-- WHAT YOU SHOULD DO --
Look through the listing below and work out how many of its lines hold the word "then". Give only the number.

Top of SUPPLIED INFORMATION

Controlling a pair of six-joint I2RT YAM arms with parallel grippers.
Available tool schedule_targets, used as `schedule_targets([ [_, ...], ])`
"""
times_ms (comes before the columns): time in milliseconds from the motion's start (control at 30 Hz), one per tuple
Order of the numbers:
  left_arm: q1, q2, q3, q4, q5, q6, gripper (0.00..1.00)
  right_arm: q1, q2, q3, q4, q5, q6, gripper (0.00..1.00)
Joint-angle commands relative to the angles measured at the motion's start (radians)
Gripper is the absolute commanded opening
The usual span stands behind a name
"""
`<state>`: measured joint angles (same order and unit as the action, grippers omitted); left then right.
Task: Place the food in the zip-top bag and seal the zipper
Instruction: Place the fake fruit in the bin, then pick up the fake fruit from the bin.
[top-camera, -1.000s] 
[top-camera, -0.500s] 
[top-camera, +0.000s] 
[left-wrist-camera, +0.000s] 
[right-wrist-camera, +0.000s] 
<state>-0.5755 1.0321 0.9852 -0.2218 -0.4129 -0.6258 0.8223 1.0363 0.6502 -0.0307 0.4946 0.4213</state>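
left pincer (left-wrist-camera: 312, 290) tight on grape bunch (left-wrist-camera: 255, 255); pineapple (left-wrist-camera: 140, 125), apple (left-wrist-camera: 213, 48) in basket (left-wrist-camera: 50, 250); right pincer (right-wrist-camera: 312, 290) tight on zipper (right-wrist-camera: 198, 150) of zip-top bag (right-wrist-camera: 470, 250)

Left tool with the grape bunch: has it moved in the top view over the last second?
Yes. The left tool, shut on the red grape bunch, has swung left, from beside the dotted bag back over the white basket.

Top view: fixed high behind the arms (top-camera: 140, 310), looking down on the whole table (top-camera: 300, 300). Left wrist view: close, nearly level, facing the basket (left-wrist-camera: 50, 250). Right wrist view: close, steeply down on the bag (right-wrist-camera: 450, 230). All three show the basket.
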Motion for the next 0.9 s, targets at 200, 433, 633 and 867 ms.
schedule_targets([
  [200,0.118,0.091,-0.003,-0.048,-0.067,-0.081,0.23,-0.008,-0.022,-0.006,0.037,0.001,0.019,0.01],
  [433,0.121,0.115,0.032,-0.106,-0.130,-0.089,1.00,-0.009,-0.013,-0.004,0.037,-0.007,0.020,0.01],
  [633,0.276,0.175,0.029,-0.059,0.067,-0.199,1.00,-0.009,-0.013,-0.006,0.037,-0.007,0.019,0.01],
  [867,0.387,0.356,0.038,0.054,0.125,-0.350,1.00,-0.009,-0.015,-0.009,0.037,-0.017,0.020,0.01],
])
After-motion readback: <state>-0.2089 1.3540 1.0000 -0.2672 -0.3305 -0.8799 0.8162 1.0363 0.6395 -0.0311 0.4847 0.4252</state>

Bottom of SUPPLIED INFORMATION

-- SOLUTION TO THIS TASK --
2